Taking the listing below, restate word for word each line from the line with "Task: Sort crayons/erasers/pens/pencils" to the line with "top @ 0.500", ends included, and stop there.

*** Input

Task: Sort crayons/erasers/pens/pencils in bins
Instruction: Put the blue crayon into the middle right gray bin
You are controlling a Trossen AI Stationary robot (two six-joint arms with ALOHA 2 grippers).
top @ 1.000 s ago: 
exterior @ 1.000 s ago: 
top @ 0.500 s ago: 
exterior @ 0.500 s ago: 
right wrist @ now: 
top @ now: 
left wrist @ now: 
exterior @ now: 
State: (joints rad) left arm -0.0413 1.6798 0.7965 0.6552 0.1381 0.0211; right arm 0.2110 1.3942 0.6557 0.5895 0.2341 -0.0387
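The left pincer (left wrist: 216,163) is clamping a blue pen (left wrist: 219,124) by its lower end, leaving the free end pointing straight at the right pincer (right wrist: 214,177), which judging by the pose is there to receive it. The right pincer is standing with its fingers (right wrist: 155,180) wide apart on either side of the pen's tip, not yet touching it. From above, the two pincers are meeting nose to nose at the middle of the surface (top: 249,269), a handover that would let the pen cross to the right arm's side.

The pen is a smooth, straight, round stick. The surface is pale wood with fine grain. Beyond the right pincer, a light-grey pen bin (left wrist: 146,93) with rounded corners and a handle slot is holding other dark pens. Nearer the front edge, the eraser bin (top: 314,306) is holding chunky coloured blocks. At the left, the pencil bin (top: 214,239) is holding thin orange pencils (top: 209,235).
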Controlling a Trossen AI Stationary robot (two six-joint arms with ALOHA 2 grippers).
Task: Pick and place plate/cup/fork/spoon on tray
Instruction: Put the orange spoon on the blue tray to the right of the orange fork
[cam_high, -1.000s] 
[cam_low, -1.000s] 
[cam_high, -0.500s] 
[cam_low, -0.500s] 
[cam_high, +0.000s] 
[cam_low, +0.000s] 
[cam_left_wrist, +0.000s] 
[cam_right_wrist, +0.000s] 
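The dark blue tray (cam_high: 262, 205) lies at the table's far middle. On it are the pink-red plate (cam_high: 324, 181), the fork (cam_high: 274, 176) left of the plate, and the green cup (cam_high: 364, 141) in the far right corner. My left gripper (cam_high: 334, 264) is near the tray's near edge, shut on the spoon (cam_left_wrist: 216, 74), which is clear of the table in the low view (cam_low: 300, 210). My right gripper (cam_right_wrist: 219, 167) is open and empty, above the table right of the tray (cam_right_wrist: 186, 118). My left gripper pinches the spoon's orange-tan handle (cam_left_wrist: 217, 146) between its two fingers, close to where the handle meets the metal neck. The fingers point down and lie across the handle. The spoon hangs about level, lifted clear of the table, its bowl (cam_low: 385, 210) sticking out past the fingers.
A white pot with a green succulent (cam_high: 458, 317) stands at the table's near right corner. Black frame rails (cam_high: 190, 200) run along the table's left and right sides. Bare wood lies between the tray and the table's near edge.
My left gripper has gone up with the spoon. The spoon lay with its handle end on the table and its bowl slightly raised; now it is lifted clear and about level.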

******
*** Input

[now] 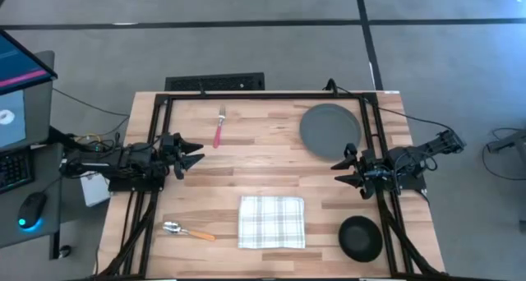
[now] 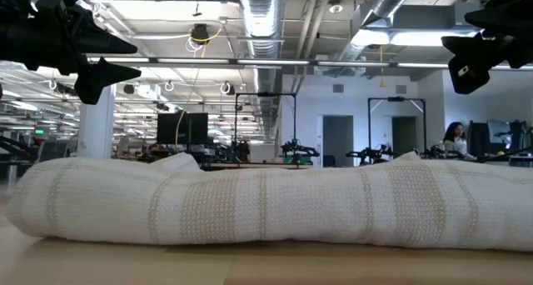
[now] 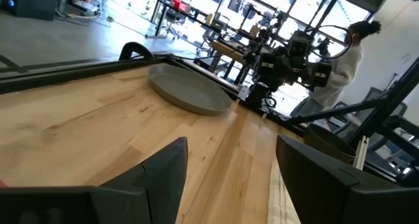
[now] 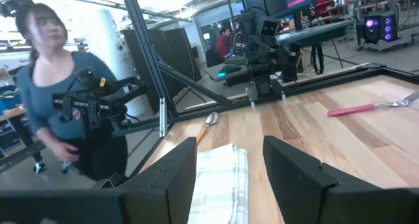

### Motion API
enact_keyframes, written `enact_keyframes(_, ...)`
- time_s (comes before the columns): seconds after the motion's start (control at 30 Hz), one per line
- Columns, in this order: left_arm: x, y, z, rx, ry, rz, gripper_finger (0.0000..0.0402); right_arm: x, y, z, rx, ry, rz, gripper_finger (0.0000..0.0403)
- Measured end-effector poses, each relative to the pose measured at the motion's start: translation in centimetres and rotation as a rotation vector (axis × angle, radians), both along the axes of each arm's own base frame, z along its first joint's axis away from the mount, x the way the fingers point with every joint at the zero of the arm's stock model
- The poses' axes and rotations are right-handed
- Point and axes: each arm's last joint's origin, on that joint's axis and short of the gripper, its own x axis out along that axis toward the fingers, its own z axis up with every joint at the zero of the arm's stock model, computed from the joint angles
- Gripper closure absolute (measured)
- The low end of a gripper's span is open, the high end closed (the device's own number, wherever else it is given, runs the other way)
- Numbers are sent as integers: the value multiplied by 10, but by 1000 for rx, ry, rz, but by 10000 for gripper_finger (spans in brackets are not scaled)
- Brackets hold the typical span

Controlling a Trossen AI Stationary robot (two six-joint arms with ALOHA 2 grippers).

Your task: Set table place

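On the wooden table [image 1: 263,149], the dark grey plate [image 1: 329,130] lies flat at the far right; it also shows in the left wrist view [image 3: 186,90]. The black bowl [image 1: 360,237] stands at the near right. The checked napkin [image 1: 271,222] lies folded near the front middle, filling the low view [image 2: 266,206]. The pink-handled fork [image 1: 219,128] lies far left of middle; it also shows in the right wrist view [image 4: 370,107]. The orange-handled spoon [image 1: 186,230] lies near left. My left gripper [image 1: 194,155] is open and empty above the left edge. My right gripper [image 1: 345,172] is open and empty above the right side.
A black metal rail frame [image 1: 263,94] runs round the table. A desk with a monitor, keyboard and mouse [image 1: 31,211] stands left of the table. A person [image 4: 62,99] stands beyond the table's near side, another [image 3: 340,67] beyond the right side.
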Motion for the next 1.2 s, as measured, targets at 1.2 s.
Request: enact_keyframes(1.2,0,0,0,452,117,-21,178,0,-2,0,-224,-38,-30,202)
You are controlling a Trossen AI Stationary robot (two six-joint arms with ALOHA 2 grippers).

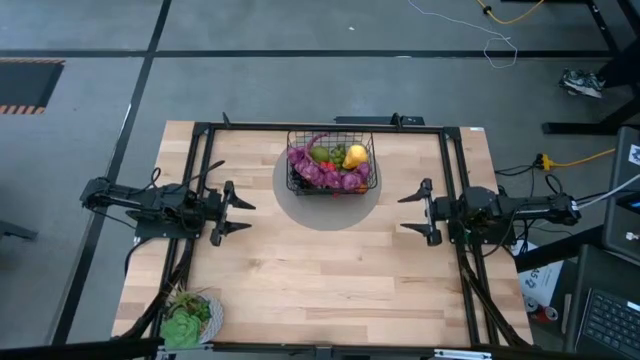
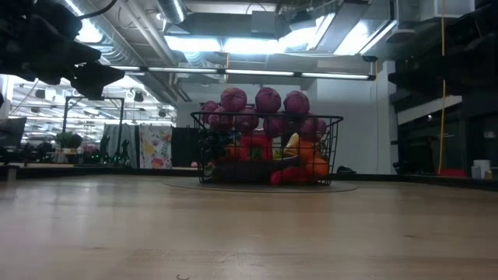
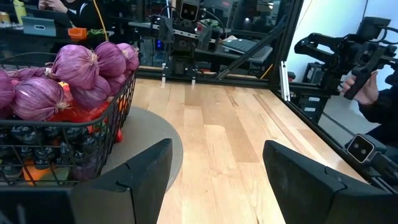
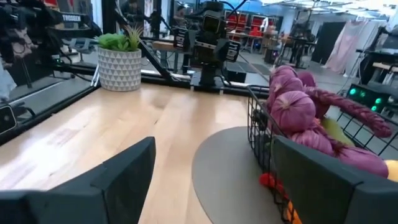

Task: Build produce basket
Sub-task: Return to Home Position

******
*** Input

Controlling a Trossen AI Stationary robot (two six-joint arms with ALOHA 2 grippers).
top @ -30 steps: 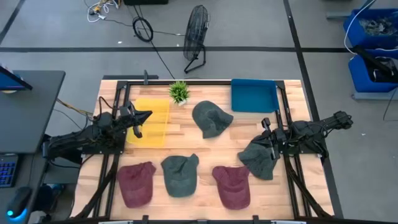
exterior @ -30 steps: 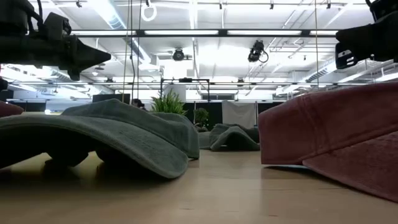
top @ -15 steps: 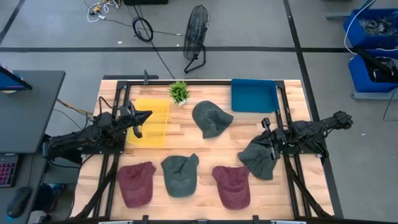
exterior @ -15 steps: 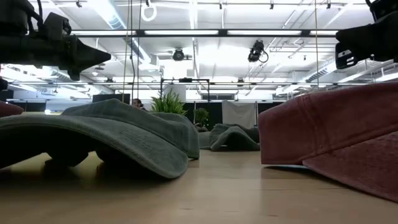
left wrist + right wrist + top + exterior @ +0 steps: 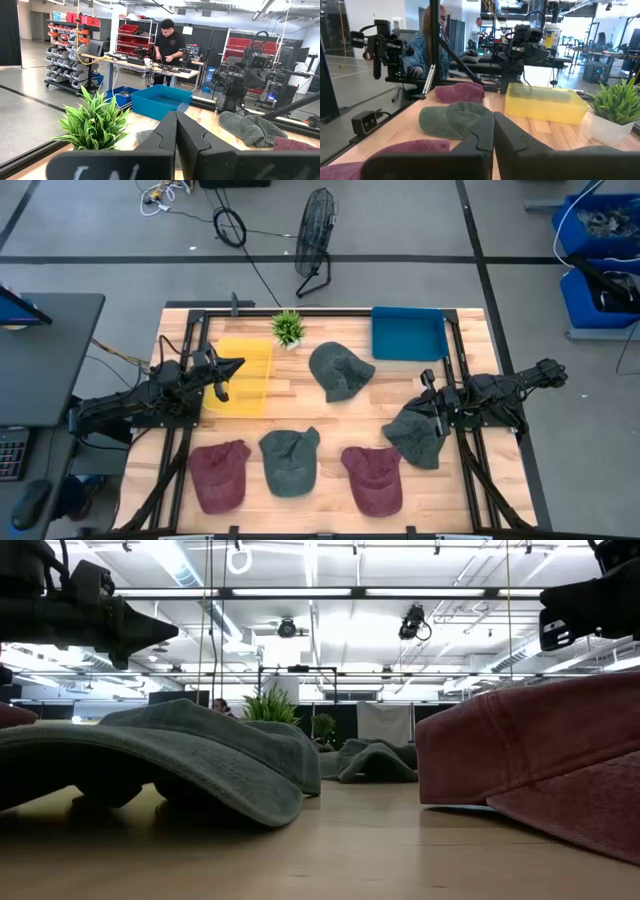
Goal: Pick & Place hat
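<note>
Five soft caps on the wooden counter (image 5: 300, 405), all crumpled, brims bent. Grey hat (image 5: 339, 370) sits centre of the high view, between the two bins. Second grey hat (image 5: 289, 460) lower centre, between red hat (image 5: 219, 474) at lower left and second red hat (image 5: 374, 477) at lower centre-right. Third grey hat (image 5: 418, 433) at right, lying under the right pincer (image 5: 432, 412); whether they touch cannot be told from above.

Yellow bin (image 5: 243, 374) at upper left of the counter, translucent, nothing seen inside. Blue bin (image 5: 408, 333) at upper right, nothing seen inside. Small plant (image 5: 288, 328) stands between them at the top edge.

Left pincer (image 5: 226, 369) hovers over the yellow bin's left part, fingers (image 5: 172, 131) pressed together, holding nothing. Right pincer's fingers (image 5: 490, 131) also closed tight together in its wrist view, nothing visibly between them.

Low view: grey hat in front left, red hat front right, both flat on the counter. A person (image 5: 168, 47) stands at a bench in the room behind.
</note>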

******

— Task output —
Task: Sort crayons/erasers/pens/pencils in bins
Instruction: Put the blue crayon into the middle right gray bin
You are controlling a Trossen AI Stationary robot (two six-joint arms with ALOHA 2 grippers).
top @ 1.000 s ago: 
exterior @ 1.000 s ago: 
top @ 0.500 s ago: 

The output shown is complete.